Cannabis is most commonly consumed in its flower form, so many growers focus on getting high yields to increase profits. But some are choosing to focus on the burgeoning concentrate market instead.
Growing for concentrates is slightly different than growing for flower because the end goal is to have a plant that produces a lot of trichomes, in order to have that flower then processed. Trichomes are the glandular crystals that form on cannabis buds that contain cannabinoids and terpenes. They can also be referred to as resin, crystals, or sugar.
The cost of sending your material off to be processed for concentrates can be a financial deterrent for some growers, however, with rosin pressing technology, many growers are now able to process their own concentrates to get high-end oil.
Here we’ll flip the script and look at how to focus your garden for growing plants that will produce great concentrates.
If you are going to concentrate the flavors of a strain, it’s best to start with something that already has a delicious flavor and high that you like.
To get a good concentrate, you’ll need to start with good flower. The best concentrates are extracted from quality flower that produces bulbous trichome heads.
Plants that produce large trichome heads will have more oils, which in turn can hold more cannabinoids and terpenes, making them able to produce more flavorful concentrates.
It’s especially important to have big trichome heads when making solventless hash because they’ll break off easier in the hashmaking process.
Strains with complex terpene profiles with multiple terpenes can produce unique flavors. Sometimes trading a high yield for novelty is worthwhile—complexity and rarity can make for a great concentrate. If you have a special strain, making it into a concentrate can let you further appreciate its subtle qualities.
Because concentrates focus in on a strain’s terpene and flavor profile, you don’t want unwanted compounds like those found in pesticides and nutrients to end up in your concentrates. Here are some ways to improve the quality of your plants while protecting and preserving terpenes.

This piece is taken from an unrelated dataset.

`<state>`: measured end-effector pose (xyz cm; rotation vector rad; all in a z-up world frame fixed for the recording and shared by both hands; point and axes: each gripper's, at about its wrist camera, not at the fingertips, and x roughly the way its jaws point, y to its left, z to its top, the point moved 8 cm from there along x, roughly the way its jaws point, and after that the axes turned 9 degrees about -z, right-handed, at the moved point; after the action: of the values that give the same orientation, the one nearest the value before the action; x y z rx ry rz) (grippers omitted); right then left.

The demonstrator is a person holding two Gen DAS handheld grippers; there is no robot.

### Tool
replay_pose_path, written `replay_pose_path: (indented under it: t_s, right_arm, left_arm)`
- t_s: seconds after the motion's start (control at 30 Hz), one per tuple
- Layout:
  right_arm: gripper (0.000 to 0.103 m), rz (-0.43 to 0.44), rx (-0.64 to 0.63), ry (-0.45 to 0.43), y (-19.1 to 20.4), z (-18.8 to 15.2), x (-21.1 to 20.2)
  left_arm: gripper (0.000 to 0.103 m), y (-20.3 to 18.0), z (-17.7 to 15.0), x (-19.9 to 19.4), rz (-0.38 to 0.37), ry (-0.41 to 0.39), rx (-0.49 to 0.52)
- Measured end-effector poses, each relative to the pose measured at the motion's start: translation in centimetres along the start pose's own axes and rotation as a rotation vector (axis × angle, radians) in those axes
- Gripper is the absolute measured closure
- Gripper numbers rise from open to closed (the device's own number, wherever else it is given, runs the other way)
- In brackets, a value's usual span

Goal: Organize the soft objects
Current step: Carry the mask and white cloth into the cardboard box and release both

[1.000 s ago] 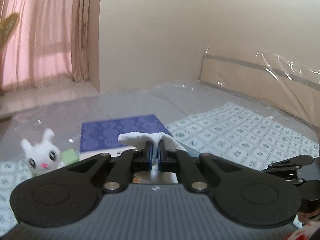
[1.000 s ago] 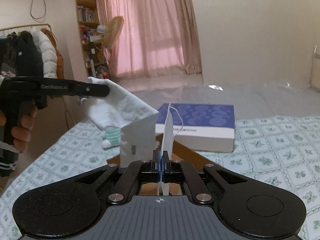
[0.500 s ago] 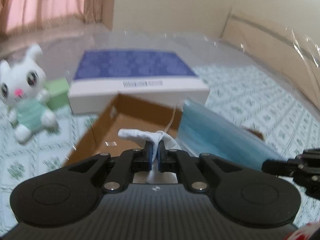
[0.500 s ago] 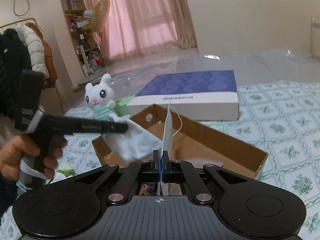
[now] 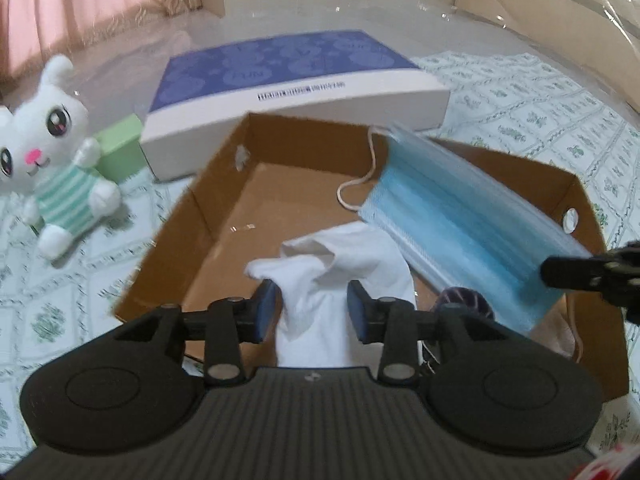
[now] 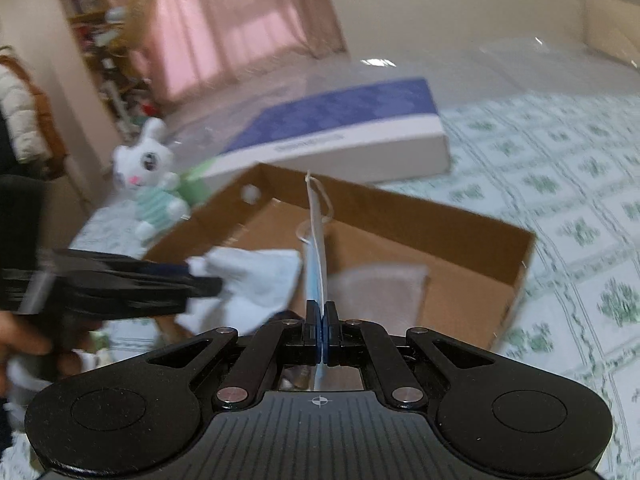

This soil comes loaded with most of the nutrients your plants need, all in organic form, making it easier for roots to uptake them.
Foliar spraying helps combat nutrient deficiencies and pest problems, but you want to avoid this practice when plants are flowering, as the residue will show up as a contaminant in your concentrate. If you do need to spray plants, do so before flowering begins and only use organic sprays.
Stay away from hazardous chemicals that can’t be flushed out of your crop. These will carry through into your concentrates and are dangerous to consume. Consider using integrated pest management strategies, predatory mites, or organic foliar sprays to keep your garden healthy without impacting your flower.
If growing with non-organic fertilizers or nutrients in a soil or hydro-based medium, give your plants only water in the last two weeks of flowering before harvest. This will give them time to flush out impurities, making for cleaner flower and therefore a cleaner concentrate.
These simple methods can make a big impact and greatly improve the quality of your end product.
Specific terpenes start to break down around room temperature, making climate control in your grow room essential for the quality of your concentrate’s flavor. You can use a climate-control system—and even an infrared heat reader—to observe the temperature of your colas when plants are flowering. Ideally, you want your canopy to be below 75 degrees.
CO2 is an essential part of photosynthesis and without it your plants will not be able to fully utilize nutrients. Give your plants a boost with a CO2 burner to increase the size of your plants during both the vegetative and flowering phases. Bigger plants will have more surface area and therefore more resin because of the higher yields.
This is open to debate, but some growers argue that reducing the temperature in your grow room right before harvest can cause cannabis plants to increase their trichome production.
The idea is that the stress created by lowering the temperature will make a cannabis plant produce more trichomes in an attempt to protect itself. When a plant is about to die, it will produce more resin to attract more bugs in order to pollinate. Some growers will even cut off a plant’s watering a few days before it’s harvested to induce stress
Consider lowering the temperature to the low 60s no more than 2 weeks before harvest, when buds are mostly done growing.
The last step in accentuating delicious terpenes in your cannabis comes at harvest. Some growers freeze their buds without curing before making concentrates, while others prefer to cure prior to making concentrates.
Here are some different approaches to how to preserve terpenes post-harvest.
Freezing prevents terpenes and cannabinoids from breaking down and captures the fresh profile of a plant when its terpene content is the highest.
If you are planning to make a concentrate within a couple weeks after harvest, you can skip the curing process altogether and freeze your buds. You’ll want to remove fan leaves and buck down the colas until all buds are no larger than a golf ball or so and then package the buds.
If you’re not sure if you’re going to turn your flower into concentrates at harvest time, properly drying and curing your plants is a must for protecting trichomes. Hang your plants so they have plenty of space to breath in a room with good air circulation, at a temperature between 60-70°F with a humidity of 45-55%.
When drying is complete, put your buds into glass jars where they can cure slowly, popping off the lids (a.k.a. burping) a few times a day at first to let the buds breath and release moisture. Overtime, opening the jars will become less necessary and the buds will continually improve, usually for up to 6 months.
As mentioned previously, some terpenes will break down at room temperature (70°F), so keep curing temps between the high 50s and mid-60s with 55% humidity to maintain quality.